Brazilian residential property prices expected to rise by up to 10% in 2012

Property prices in Brazil are likely to increase modestly, around 5 to 10%, in 2012 and the real estate sector should avoid a bubble, according to a poll of real estate and financial experts.

The Reuters poll of 15 banks, research groups and business associations downplayed the risk of a sharp downturn, with a recent credit boom underpinned by a steady improvement in wages and affordability conditions.

The rapidly expanding Brazilian middle class is expected to keep a close eye on opportunities to stop renting and move into ownership, holding up prices even after they almost doubled in some neighbourhoods.

‘When the slums disappear and the Brazilian housing sector gets more mature, then prices will stop rising,’ said Andre Perfeito, chief economist at Gradual Investimentos. brokerage.

In Sao Paulo, Brazil's biggest city, average new home prices skyrocketed 85% from April 2009 to October 2011, to 6,019 reais per square meter ($3,250), according to a survey conducted by the Ibope polling firm. Consumer inflation rose nearly 15% over that same period.

‘There are structural factors in place to justify such a strong performance. A sharp fall in prices in 2012 is very unlikely,’ said Paulo Cesar das Neves, analyst for the local research firm LCA.

Brazilian home prices should rise between 5 and 10% in 2012, according to nine of 14 forecasts in the Reuters poll, with one analyst saying there would be a smaller rise. Three saw no change in prices, while one thought they would rise more than 10%.

Overall consumer inflation is expected to hover around 5.5% in 2012, according to market forecasts compiled by the central bank.

That performance turns the Brazilian housing market into a rare bright spot in a gloomy scenario around the globe. Further gains, however, should be smaller than in 2011 as the Brazilian economy cools off.

Brazil's gross domestic product (GDP) growth slowed to a standstill in the third quarter as the eurozone debt crisis hurt global demand and is expected to grow by around 3.5% in 2012, much less than the 7.5% growth recorded in 2010.

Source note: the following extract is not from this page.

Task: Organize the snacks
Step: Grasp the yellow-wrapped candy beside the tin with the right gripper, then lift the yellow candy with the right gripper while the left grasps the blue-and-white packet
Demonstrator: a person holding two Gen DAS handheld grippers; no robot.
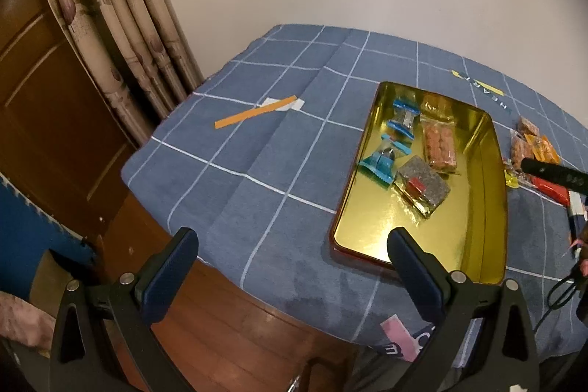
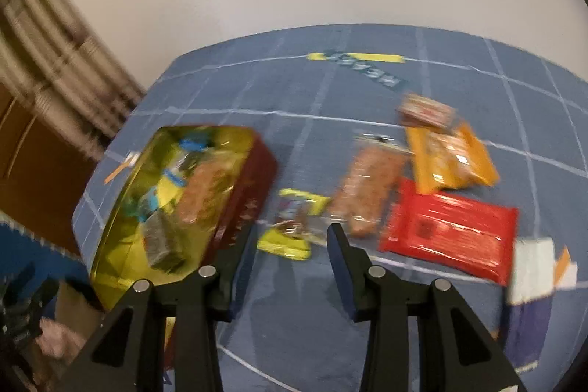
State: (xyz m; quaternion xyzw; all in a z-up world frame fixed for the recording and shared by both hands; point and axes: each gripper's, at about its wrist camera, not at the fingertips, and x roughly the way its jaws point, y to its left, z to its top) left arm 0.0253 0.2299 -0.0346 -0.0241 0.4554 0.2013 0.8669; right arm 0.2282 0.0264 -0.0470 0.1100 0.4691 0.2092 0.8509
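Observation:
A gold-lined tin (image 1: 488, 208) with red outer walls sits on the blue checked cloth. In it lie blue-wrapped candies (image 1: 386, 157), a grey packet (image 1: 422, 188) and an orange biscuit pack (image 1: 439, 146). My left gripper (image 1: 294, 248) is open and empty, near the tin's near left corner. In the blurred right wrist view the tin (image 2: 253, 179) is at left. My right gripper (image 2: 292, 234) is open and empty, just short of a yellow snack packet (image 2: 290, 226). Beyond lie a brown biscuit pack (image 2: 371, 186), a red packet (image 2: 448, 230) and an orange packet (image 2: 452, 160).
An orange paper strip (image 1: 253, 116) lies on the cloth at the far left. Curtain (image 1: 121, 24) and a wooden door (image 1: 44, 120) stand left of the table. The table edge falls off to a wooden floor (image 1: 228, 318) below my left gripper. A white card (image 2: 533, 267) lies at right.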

Most of 2012's rise in house prices will be concentrated in the first half of the year, added the participants. Seven out of 12 thought prices would stabilise by the end of the second quarter of next year.
 
There is also a sense that overall levels are a bit too pricey. On a scale from one to 10, where one is extremely undervalued and 10 is extremely overvalued, the poll showed Brazilian house prices at six. Estimates ranged from four to eight. That is not seen as an early sign of a bubble burst, though.

Asked to rate the risks of a sharp downturn in the Brazilian housing market, all but two of the 15 analysts who answered the question said they were low or very low.

For most market watchers, the key factor is that home prices in Brazil had lagged far behind the rest of economy during the lost decades of 1980 and 1990, when Brazil struggled to control hyperinflation and suffered with low growth rates and very modest credit expansion.

Most Brazilian buyers do not enter the property market to make money, but rather to get a permanent residence. That reduces the risk of an abrupt sell off, analysts say.

And, with the unemployment rate near record lows, such demand should remain for some years yet fostered by Minha Casa Minha Vida (My Home, My Life), the government's flagship programme worth nearly 160 billion reais.